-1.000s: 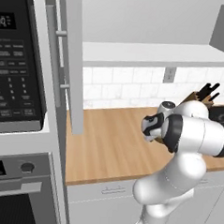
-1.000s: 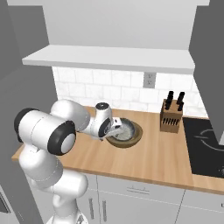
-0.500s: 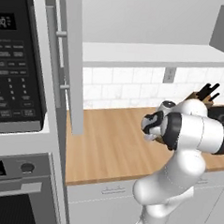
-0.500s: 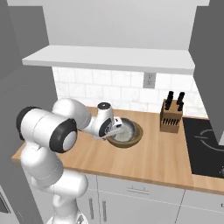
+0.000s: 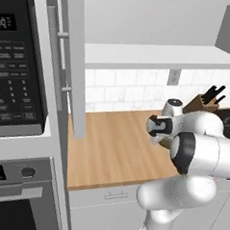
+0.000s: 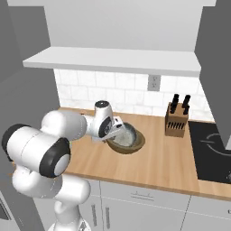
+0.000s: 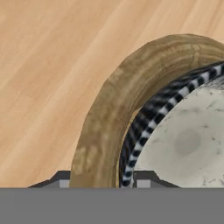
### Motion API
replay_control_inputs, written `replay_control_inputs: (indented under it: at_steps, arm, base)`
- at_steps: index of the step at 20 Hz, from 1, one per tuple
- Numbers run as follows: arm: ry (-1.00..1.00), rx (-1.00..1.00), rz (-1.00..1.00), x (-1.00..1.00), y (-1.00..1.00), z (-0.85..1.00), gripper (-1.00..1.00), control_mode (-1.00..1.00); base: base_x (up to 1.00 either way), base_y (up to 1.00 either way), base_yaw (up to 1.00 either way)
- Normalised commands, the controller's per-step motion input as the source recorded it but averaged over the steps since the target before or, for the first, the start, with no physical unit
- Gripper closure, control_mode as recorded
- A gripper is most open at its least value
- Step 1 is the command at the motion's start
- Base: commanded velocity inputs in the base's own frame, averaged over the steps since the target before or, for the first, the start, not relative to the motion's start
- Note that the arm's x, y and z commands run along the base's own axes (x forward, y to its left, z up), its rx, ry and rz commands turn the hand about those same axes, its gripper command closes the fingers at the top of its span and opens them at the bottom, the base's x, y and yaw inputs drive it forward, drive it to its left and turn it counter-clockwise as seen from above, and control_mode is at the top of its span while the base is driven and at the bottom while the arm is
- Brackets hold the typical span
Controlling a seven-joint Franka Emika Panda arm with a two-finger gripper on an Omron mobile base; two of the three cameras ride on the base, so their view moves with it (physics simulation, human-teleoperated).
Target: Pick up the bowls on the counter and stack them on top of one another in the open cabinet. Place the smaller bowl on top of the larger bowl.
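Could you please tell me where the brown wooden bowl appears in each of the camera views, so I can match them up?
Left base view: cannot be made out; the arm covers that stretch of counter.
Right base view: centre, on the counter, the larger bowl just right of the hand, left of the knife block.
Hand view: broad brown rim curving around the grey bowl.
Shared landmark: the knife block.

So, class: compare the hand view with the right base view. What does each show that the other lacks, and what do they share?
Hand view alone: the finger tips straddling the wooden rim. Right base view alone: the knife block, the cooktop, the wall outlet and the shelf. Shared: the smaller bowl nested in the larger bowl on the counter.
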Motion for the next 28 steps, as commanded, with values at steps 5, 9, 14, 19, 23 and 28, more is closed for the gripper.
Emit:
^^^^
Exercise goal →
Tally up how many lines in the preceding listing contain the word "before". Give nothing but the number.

Task solution →
2